Erdgeschichtlicher Rundgang im Ruhrtal

Anlässlich des zum siebzehnten Mal stattfindenden bundesweiten "Tag des Geotops" bietet das Umwelt- und Grünflächenamt der Stadt Bochum in Kooperation mit dem Verein GeoPark Ruhrgebiet am Montag, den 17. September 2018, eine Rundwanderung entlang verschiedener Geotope im Bochumer Süden an. Die verschiedenen Aufschlüsse von Gesteinen, Böden und Mineralien sowie das Ruhrtal als natürlicher Landschaftsteil verraten vieles über die Vergangenheit und über die Entstehung der Erde. Die Rundwanderung führt zunächst durch das Ruhrtal entlang des Leinpfades. Felswände aus rund 350 Millionen Jahre alten Karbongesteinen bilden die Steilhänge des Ruhrtales. Mit Hammer und Lupe wird das für die erdgeschichtliche Entwicklung im Ruhrgebiet so wichtige Gestein erkundet. Weiter geht es zu einem kleinen Steinbruch, in dem im Herbst 2012 die Fußabdrücke eines Ursauriers entdeckt wurden. Der äußerst seltene und bedeutende Fund sowie die spektakuläre Bergung der Fährtenplatte sorgten überregional für große Aufregung. Über eine Hochfläche, auf dem Niveau vor etwa 0,7 Millionen Jahren die Ruhr floss, geht es zu den letzten Überbleibseln der vor 53 Jahren stillgelegten Kleinzeche St. Barbara, bevor es wieder zum Ausgangspunkt zurückgeht.
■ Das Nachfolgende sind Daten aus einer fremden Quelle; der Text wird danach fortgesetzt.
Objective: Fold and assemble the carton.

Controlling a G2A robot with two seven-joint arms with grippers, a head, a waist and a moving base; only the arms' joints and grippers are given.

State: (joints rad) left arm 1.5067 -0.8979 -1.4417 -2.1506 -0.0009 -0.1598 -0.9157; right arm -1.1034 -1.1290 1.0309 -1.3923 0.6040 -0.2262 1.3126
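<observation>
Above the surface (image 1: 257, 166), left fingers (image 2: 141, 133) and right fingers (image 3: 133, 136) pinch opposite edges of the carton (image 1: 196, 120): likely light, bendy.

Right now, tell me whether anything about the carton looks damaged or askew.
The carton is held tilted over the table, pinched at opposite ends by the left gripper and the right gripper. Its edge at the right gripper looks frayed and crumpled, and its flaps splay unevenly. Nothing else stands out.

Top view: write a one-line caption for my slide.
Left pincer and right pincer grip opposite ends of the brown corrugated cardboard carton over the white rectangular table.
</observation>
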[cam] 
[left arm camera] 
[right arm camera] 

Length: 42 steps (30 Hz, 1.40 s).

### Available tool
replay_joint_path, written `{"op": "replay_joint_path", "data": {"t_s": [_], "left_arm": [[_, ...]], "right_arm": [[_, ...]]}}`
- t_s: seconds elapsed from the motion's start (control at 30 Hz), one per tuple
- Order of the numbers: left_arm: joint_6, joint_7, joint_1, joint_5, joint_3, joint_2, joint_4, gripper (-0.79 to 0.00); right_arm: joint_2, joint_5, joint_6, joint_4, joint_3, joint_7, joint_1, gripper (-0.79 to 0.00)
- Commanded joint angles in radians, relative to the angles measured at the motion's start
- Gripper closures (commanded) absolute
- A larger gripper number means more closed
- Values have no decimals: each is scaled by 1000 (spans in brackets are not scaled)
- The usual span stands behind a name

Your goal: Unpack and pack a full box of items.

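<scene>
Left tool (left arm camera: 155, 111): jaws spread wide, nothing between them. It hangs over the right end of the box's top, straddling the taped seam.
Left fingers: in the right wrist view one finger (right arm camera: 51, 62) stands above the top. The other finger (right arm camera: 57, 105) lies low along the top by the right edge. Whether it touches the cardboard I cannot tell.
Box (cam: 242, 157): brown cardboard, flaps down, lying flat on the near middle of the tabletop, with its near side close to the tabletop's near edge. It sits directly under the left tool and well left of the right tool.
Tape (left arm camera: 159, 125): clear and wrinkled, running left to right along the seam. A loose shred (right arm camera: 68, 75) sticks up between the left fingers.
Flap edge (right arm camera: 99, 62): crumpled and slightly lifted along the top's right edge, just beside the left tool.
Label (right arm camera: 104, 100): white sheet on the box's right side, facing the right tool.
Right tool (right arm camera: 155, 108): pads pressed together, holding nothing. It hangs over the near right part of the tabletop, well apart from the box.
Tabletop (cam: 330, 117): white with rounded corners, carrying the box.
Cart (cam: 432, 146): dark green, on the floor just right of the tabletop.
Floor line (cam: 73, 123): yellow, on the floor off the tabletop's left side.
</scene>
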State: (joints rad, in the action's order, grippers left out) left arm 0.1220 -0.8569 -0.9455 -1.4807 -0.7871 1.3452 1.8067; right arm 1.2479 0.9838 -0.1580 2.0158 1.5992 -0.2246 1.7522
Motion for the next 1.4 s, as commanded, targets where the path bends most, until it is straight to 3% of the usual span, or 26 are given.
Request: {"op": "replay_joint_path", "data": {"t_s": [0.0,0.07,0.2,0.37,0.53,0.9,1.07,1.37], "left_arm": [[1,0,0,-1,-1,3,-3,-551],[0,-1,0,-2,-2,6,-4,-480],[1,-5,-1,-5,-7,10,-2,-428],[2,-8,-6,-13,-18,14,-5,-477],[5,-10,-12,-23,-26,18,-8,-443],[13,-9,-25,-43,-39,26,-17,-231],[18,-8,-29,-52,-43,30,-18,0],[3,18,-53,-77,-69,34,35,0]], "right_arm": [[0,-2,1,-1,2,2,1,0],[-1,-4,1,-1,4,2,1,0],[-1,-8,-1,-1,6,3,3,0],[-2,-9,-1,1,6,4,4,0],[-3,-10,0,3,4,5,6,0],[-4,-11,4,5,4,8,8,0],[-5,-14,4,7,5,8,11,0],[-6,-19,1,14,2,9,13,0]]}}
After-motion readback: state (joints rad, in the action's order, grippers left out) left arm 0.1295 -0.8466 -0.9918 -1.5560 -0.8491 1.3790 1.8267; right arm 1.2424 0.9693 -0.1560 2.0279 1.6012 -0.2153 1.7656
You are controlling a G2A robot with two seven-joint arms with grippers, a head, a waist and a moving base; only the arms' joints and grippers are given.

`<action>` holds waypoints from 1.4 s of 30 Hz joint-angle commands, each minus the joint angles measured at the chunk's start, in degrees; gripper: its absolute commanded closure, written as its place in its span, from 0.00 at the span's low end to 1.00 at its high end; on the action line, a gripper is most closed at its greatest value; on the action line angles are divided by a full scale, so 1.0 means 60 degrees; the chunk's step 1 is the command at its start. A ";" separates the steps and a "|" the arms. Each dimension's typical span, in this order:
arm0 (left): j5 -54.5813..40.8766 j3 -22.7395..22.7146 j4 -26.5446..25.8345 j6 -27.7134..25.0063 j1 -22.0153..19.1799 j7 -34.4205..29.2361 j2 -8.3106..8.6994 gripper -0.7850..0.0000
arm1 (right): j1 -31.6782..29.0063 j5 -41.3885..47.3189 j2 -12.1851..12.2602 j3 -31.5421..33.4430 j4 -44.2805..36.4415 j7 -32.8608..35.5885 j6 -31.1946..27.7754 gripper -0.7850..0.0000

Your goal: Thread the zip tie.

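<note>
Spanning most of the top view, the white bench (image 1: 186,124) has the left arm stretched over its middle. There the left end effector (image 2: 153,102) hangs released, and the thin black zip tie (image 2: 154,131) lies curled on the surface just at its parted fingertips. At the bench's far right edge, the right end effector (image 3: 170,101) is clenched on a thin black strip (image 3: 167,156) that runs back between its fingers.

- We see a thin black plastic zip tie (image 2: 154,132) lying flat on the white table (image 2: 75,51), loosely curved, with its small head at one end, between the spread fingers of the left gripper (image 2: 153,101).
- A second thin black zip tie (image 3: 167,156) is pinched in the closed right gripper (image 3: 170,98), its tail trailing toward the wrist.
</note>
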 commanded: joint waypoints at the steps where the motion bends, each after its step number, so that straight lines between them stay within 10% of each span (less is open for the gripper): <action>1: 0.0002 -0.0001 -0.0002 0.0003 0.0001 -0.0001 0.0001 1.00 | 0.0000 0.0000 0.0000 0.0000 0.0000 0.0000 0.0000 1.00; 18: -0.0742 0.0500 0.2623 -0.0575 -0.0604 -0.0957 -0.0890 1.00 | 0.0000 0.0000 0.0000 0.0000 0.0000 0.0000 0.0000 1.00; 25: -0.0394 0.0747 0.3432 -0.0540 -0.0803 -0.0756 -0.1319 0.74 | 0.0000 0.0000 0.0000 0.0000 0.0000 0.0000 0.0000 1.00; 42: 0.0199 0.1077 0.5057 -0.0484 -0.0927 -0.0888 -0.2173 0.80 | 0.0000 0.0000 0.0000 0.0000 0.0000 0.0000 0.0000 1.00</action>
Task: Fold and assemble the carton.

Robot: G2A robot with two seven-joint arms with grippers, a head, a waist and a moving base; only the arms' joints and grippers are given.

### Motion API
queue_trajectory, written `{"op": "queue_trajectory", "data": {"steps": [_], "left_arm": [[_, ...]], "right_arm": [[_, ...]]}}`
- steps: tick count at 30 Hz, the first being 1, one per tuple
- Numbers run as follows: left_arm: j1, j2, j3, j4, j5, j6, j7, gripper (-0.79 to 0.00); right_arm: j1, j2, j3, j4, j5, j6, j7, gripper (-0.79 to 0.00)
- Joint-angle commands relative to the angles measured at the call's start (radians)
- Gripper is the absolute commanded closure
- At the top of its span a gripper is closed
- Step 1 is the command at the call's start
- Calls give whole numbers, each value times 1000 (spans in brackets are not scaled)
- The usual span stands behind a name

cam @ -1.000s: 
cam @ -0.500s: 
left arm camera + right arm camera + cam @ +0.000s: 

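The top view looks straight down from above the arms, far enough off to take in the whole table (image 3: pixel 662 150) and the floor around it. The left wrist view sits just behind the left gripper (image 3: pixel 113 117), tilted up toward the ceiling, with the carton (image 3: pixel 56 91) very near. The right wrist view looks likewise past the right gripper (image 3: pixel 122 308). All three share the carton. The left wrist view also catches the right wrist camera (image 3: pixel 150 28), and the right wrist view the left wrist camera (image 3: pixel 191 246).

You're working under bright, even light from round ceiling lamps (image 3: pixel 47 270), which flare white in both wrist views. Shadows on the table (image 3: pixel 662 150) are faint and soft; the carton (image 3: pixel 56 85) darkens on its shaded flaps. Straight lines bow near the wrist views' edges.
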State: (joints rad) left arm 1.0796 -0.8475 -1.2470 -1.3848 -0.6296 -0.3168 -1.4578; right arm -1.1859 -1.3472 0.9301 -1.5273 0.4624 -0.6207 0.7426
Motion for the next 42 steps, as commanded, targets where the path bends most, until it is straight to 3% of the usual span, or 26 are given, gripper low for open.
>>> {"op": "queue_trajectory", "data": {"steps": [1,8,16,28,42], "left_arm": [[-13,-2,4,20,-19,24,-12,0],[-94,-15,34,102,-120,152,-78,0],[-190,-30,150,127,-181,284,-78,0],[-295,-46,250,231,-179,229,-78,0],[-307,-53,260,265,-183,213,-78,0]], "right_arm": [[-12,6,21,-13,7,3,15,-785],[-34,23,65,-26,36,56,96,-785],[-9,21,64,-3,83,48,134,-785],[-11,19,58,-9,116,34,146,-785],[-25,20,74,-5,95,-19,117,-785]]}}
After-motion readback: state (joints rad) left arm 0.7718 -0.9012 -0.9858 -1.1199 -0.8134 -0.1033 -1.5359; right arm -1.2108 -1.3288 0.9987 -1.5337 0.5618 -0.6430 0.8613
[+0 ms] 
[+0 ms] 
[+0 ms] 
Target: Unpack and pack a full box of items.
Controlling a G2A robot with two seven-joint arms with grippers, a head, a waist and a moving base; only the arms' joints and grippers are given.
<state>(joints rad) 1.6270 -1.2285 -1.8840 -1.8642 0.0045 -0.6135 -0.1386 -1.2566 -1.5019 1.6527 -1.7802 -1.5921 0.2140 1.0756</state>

Geführt wird am Montag, den 17. September 2018 um 17 Uhr. Die Führung ist kostenlos und dauert ca. 1,5 Stunden. Eine Anmeldung ist nicht erforderlich. Die Veranstalter raten zu festem Schuhwerk. Treffpunkt und Ausgangspunkt ist der Parkplatz Kemnaderstraße, Ecke Gibraltarstraße. Besucher, die die öffentlichen Verkehrsmittel nutzen möchten, können mit den Niederflurbussen 349 und 346 anreisen und direkt am Treffpunkt an der Haltestelle „Kemnader Straße“ aussteigen.